Wednesday, June 13, 2012

Pulp in the City: The Girl from the Naked Eye

In Neil Jordan’s Mona Lisa, a petty criminal forms an ambiguous bond with the upscale sex-worker he is hired to drive.  It is a good movie, so try to forget it, temporarily.  While their relationship is superficially similar, this tale of a working woman and her driver is all about pulp and revenge.  Yes, the title character will unfortunately only be appearing in flashbacks throughout David Ren’s The Girl from the Naked Eye, which opens this Friday in New York.

A self-described hash-up, Jake is taking the death of his high class "working-girl" associate Sandy rather hard.  Deep in debt to the mob, he took a job with the Naked Eye, a strip club whose sleazy proprietor Simon makes his real money running the top performers to private clients.  Jake used to be Sandy’s driver, but requested a new assignment right before her murder.  His feelings for her will become clear from his series of ruminative flashbacks. 
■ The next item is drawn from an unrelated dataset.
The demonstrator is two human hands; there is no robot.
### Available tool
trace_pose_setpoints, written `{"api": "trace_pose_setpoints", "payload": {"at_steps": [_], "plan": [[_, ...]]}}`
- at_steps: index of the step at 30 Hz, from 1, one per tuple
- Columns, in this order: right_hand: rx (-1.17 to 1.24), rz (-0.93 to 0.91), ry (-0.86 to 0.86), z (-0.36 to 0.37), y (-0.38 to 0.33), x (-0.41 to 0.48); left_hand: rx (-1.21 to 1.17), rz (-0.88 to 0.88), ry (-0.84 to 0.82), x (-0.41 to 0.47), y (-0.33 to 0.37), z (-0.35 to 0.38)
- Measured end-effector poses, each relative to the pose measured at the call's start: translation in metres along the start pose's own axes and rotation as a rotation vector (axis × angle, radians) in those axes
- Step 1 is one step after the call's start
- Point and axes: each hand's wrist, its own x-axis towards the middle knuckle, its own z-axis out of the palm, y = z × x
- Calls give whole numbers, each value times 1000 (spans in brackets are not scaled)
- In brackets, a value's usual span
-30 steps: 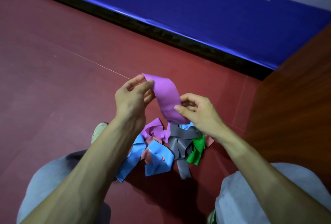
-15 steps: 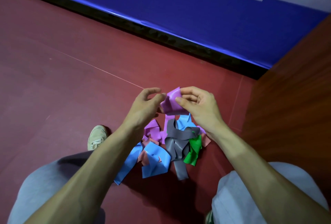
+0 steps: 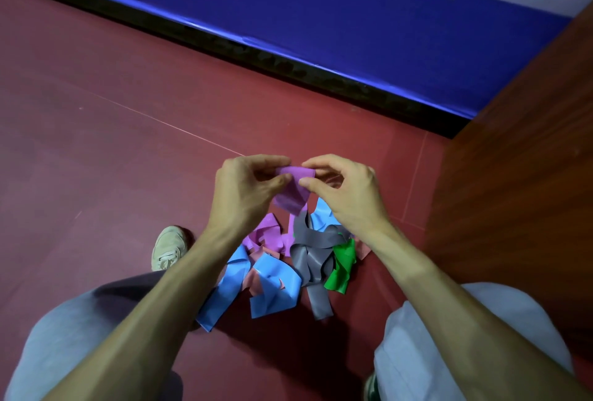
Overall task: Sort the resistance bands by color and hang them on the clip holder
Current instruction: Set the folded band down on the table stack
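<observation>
A folded purple band hangs between my two hands above the floor. My left hand pinches its left edge and my right hand pinches its right edge. Below them a heap of bands lies on the red floor: another purple band, blue bands, a grey band, a green band and pink bits. No clip holder is in view.
A blue padded wall with a black base strip runs across the back. A brown wooden panel stands at the right. My knees in grey trousers and a beige shoe flank the heap.
My hands have come together, folding the stretched purple band into a small bundle, and moved slightly lower over the heap.
</observation>
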Motion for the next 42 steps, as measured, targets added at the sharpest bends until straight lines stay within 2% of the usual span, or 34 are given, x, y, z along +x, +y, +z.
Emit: {"api": "trace_pose_setpoints", "payload": {"at_steps": [4, 13, 16, 19, 26, 30, 33, 39, 42], "plan": [[-69, -134, 102, -2, 1, 3, 148, 91, 22, -1, 3, 1], [2, -90, 92, -8, -2, 8, 325, 327, 31, 7, -6, 0], [55, -90, 44, -8, -2, 8, 285, 325, -42, 7, -6, -2], [172, -11, -57, -10, -3, 7, 267, 354, -102, 6, -3, -8], [389, 71, -205, -11, -9, 7, 144, 426, -66, 6, 3, -19], [441, 100, -330, -12, -10, 6, 2, 359, 18, 7, 6, -20], [343, 112, -428, -5, -8, 4, -197, 234, 114, 11, 7, -22], [132, 47, -396, 1, 2, 2, -581, -3, 250, 19, 8, -29], [121, 23, -417, 4, 2, 0, -641, -46, 259, 21, 6, -29]]}}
In the present day, Jake only has one concern: making the killer pay.  Obviously, he wants to know who saw her last, but Simon will not willingly give up her client list.  A savage beat-down later, Jake is on the trail, but he will have to contend with Simon’s thugs and his crooked cop partner, who is in serious damage control mode.
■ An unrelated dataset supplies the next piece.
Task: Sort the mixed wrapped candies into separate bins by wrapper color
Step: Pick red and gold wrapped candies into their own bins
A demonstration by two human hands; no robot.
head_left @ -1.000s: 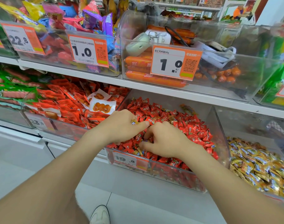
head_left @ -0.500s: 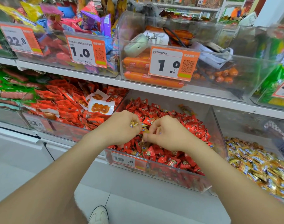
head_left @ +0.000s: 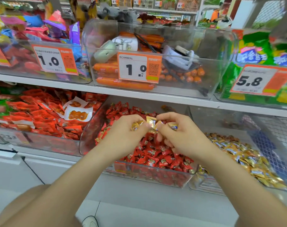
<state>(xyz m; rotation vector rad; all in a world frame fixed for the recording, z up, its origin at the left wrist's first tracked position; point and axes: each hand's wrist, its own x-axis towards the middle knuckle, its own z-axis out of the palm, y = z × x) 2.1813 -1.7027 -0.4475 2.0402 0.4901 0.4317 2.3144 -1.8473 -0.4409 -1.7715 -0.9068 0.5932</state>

This must strip club week for the indie movie release beat, with Eye hitting theaters along with Mathieu Demy’s more heralded Americano.  Ironically, Eye’s lack of pretense earns it a limited nod over its self-serious French competitor.  Though far from classic, at least it feels no need to apologize for some lurid material and a little violence.
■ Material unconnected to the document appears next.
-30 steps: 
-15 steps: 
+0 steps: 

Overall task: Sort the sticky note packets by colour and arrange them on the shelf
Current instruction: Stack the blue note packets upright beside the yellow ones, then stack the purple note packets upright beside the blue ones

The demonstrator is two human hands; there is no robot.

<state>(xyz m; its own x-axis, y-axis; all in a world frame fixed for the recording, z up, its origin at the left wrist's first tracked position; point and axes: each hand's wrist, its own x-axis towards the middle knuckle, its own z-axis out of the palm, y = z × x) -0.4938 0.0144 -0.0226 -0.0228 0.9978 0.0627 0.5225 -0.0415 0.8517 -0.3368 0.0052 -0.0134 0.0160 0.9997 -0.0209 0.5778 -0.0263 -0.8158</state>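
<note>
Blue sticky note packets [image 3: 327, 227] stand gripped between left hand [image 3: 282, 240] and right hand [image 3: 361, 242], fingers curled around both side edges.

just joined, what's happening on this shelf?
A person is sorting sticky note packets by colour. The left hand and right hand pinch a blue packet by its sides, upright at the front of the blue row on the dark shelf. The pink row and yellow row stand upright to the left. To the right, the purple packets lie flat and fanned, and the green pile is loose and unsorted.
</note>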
Indeed, action director-co-star Ron Yuan makes several key contributions, including an inventively staged decidedly un-Raid-like fight sequence, in which Jake and four security guards all become increasingly battered and exhausted as it stretches on.  He also gives the film a jolt of energy as Simon, delivering a surprising number of laughs and developing real anti-chemistry with Brandy Grace, who makes quite an impression as Angela, his caustic lover and top earner.

Eye also features two entertaining more-or-less cameos, including Sasha Grey, appearing fully clothed as a bystander in Simon’s hotel for sex-workers.  Dominique Swain has a bit more substantial role as Alissa, a not yet disillusioned lady of the evening, who gives the dense Jake a few helpful tips, via Nancy Drew.  Both give brief lifts to the film’s moody seediness.  Every bit helps, especially since leads Jason Yee and Samantha Street are bit bland in their dramatic scenes together as Jake and Sandy.  Still, the former is quite convincing in his action scenes.

Trying too hard to be noir, Eye is weighed down by narration that would be over the top even for a parody (which it might possibly be).  Nevertheless, the colorful supporting cast deserves props for embracing the grindhouse vibe.  Clearly a B-movie best saved for late night cable viewing, The Girl from the Naked Eye nonetheless opens this Friday (6/15) in New York at the AMC Empire.